问题
Are there any famous algorithms to efficiently find duplicates?
For e.g. Suppose if I have thousands of photos and the photos are named with unique names. There could be chances that duplicate could exist in different sub-folders. Is using std::map or any other hash-maps is a good idea?
回答1:
If your dealing with files, one idea is to first verify the file's lenght, and then generate a hash just for the files that have the same size.
Then just compare the file's hashes. If they're the same, you've got a duplicate file.
There's a tradeoff between safety and accuracy: there might happen, who knows, to have different files with the same hash. So you can improve your solution: generate a simple, fast hash to find the dups. When they're different, you have different files. When they're equal, generate a second hash. If the second hash is different, you just had a false positive.
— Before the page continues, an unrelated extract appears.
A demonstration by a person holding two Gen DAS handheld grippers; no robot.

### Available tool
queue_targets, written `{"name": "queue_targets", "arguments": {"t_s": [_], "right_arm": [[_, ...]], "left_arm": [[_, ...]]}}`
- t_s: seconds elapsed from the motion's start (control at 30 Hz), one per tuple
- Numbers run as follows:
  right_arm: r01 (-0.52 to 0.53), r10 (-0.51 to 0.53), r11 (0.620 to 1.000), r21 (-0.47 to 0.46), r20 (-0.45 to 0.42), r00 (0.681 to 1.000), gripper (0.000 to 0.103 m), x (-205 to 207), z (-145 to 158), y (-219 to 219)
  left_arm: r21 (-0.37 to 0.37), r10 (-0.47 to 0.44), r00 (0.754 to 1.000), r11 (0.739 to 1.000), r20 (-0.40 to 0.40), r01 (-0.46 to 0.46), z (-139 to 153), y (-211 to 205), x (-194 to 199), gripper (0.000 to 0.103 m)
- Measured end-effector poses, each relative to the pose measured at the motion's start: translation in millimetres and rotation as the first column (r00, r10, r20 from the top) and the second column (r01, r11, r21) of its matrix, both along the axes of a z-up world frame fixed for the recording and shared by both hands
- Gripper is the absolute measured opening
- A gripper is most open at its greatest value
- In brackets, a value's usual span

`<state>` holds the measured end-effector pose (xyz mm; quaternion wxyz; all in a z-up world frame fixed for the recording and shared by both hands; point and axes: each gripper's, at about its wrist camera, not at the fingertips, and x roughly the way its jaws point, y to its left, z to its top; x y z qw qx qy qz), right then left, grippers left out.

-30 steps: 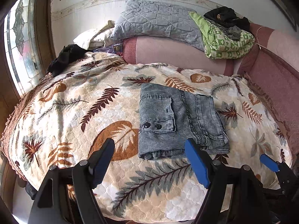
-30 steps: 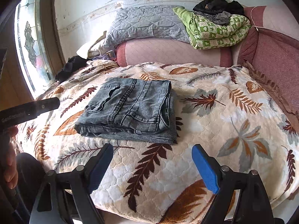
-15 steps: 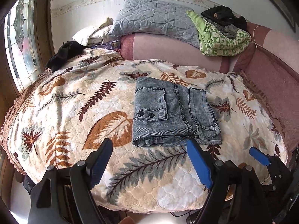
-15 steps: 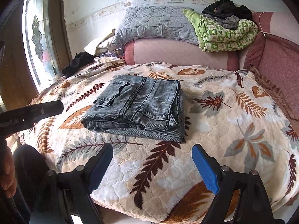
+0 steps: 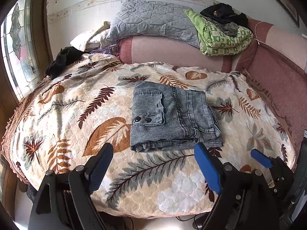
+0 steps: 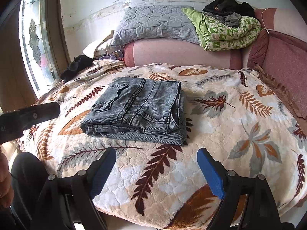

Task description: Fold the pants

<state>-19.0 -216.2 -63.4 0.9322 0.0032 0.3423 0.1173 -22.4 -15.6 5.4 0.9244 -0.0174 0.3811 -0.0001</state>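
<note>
Nearest us, our left gripper (image 5: 151, 164) has just been opening its jaws and now stands spread wide with nothing between them; our right gripper (image 6: 156, 164) is spread wide too, empty, hovering over the near edge of the cream plush blanket with brown and grey leaf print (image 6: 220, 134). Just beyond both, the grey washed-denim pants (image 5: 172, 117) lie on that blanket as one compact rectangular stack, cargo pocket with two dark snaps on top, touching neither gripper. We judge the folding step done and the release finished; next move calls only for pulling both grippers clear, or a light squaring of the slightly uneven near edge. Farther back: one black garment heap (image 5: 63, 61) at the blanket's far left, one pink bolster-like headboard (image 5: 172, 51), one grey quilted pillow (image 5: 153, 23), one green patterned folded quilt (image 5: 222, 36) with dark clothes on top. Count: two grippers, one pair of pants, one blanket.
</note>
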Motion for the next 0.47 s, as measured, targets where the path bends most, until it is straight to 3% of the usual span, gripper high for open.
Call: {"name": "queue_targets", "arguments": {"t_s": [0.1,0.47], "right_arm": [[0.002,-0.002,1.0,0.001,-0.007,1.0,0.088,1.0,-2.4,0.0],[0.007,-0.007,1.0,0.005,-0.019,1.0,0.088,5.6,-7.4,0.3]], "left_arm": [[0.018,0.002,1.0,1.0,0.0,-0.002,-0.7,-2.1,0.7,0.096],[-0.016,-0.009,0.999,1.0,-0.031,0.008,-7.7,-0.4,12.4,0.097]]}}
If they're equal again, probably you have a real duplicate.
In other words:
generate file sizes
for each file, verify if there's some with the same size.
if you have any, then generate a fast hash for them.
compare the hashes.
If different, ignore.
If equal: generate a second hash.
Compare.
If different, ignore.
If equal, you have two identical files.
Doing a hash for every file will take too much time and will be useless if most of your files are different.
回答2:
Perhaps you want to hash each object and store the hashes in some sort of table? To test for duplicates, you just do a quick lookup in the table.
Mystery data structure???
As for a "famous algorithm" to accomplish this task, take a look at MD5.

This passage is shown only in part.